The job that i am affiliated with owns a Powerbook G4 that was purchased in 2004. in the past few months it's been having some freeze-and-then-boot problems which after some rebooting and resetting has come back fine, but today i've hit a brick wall in terms of troubleshooting.

when my coworker first called me up, he said that it froze and when he rebooted it gave the prohibitive sign. he tried to reboot again and it did the initial chime sound, but the screen remained black.

i went over to troubleshoot. of the twenty or so times that i attempted to boot the machine, it would chime and then stay black every single time except twice:

- one was in single-user mode (command-s). I ran fcsk -yf and it came back and said that everything was okay. when i hit "reboot", it booted up, but as soon as i attempted to put in my coworker's jump drive to backup files he had not updated since yesterday, it froze beyond help.

- one was a random occurrence, but rather than boot it gave me a kernel panic screen with a 0x300 kernel trap error of which i was not able to garner useful information.


I tried the following to boot up:

-resetting pram. It did not successfully reset the pram, screen remained black and did not chime a second time.
-single-user mode. This was successful once as stated above, but did not work again.
-holding down [shift] (to disable extensions?). Again, did not get past black screen.
-holding command-v. i'm not sure what this was supposed to do, but it did not do anything different.
-holding down C with a boot disk. the DVD drive churned and was clearly spinning the whole time i was holding down C, but it still did not move past the black screen after the initial chime.

i have not yet tried target mode to get the files off that we need - i'll likely do that later today, but i want to address the root issue because this is beyond my troubleshooting experience. Even when there have been certain issues that i've had to deal with, i've never gotten to a point where it refuses to move past the initial chime with no indications whatsoever.

A few other notes:

some months back when we were having problems, i did reinstall the OS (with Tiger, not Leopard). I did a clean install that separated the previous system folder as opposed to overwrite (i think that's called "archive and install" now). This seemed to resolve the issue for a few months before it started acting up again.

i'm fairly positive that in the time that we've reinstalled the OS and even before, the only software that was installed were an upgrade of MakeMusic's Finale and a copy of Microsoft Office X including Entourage.

Push comes to shove, i'm going to take it to a genius at an apple store to diagnose, but i was hoping that i could get an idea from people here. everything i see points to this being a hardware issue. does that seem likely? If so or if not, does anyone have any words of wisdom? Is the whole thing just f'ed, should we try to replace the CPU?...

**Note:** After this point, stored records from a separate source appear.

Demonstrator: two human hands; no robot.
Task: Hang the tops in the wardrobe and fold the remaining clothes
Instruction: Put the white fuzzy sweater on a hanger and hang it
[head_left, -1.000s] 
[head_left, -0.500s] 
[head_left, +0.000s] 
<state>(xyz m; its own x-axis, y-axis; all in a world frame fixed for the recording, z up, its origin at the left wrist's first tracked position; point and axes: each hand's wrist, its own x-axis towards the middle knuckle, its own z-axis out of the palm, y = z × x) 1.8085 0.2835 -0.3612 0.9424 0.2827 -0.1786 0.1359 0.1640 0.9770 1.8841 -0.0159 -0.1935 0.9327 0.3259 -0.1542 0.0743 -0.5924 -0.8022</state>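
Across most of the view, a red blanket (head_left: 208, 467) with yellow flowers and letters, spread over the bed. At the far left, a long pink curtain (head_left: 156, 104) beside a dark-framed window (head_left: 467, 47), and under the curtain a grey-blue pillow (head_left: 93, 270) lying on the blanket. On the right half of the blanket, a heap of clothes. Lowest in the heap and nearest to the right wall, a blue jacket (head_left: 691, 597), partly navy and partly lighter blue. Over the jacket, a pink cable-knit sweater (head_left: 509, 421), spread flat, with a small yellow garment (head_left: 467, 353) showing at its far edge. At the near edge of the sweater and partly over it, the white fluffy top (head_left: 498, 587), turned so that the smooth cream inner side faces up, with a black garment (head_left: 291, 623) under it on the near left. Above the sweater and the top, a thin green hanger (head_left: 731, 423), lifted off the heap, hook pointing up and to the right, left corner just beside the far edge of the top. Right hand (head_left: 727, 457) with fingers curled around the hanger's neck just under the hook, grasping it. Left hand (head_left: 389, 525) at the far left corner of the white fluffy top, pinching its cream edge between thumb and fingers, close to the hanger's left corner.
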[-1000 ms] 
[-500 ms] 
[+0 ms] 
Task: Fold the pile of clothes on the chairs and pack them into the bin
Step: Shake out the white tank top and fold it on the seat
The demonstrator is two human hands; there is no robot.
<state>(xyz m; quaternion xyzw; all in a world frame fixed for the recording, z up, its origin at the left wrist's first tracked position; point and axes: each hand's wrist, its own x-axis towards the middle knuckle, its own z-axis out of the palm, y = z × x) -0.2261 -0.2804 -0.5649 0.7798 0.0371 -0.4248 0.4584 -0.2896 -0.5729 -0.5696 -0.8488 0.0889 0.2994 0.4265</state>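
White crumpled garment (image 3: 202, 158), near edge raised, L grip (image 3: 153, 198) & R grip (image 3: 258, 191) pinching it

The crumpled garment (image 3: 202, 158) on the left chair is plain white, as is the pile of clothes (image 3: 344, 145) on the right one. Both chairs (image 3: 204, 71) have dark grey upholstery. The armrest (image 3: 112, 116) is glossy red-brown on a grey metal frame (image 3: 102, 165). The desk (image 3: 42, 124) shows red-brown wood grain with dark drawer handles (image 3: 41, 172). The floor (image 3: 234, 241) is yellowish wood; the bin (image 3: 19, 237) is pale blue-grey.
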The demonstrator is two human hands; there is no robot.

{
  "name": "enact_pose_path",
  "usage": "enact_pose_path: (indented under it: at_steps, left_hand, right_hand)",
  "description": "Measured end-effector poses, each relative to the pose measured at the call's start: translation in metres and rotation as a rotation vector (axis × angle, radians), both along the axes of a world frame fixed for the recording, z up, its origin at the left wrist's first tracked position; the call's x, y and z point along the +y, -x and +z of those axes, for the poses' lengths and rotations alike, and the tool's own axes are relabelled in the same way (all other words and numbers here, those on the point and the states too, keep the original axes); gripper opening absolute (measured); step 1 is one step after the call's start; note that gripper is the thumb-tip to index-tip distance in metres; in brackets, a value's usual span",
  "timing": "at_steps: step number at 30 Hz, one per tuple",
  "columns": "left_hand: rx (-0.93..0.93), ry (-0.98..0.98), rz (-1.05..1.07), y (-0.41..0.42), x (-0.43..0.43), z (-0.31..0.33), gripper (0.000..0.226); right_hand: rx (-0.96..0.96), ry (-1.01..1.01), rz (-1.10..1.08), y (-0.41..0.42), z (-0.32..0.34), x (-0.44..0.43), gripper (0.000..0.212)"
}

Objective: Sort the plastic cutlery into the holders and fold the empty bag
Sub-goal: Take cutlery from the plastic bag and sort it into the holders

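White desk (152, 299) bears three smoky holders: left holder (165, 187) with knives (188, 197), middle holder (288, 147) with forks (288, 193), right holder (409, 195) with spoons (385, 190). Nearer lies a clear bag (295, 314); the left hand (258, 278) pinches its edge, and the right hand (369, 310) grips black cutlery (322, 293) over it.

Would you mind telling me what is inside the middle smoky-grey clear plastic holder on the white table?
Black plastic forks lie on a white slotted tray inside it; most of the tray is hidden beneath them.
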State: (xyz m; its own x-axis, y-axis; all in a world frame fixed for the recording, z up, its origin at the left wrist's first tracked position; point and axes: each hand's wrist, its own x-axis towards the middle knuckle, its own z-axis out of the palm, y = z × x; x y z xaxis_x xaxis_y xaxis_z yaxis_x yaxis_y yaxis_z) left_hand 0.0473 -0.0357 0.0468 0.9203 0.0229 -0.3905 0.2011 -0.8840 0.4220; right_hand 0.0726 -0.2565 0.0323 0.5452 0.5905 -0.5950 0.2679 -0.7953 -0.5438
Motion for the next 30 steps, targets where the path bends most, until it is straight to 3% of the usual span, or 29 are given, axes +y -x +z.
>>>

Thanks very much for your input.

-d
 
Try swapping around the RAM. Some of the Powerbooks are famous for bad RAM slots on the logic board. If I remember correctly it is the lower slot that goes bad. Apple actually had a Repair Extension Program (REP) out for some of the Powerbooks which has since expired. So try one RAM chip in the upper slot then lower slot. No love there try the other chip in either slot. It could also just be a bad RAM chip as well. I had a Powerbook in last week where it wasn't the slot but the chip itself and had the exact same symptoms. Took out the affected chip and it worked fine.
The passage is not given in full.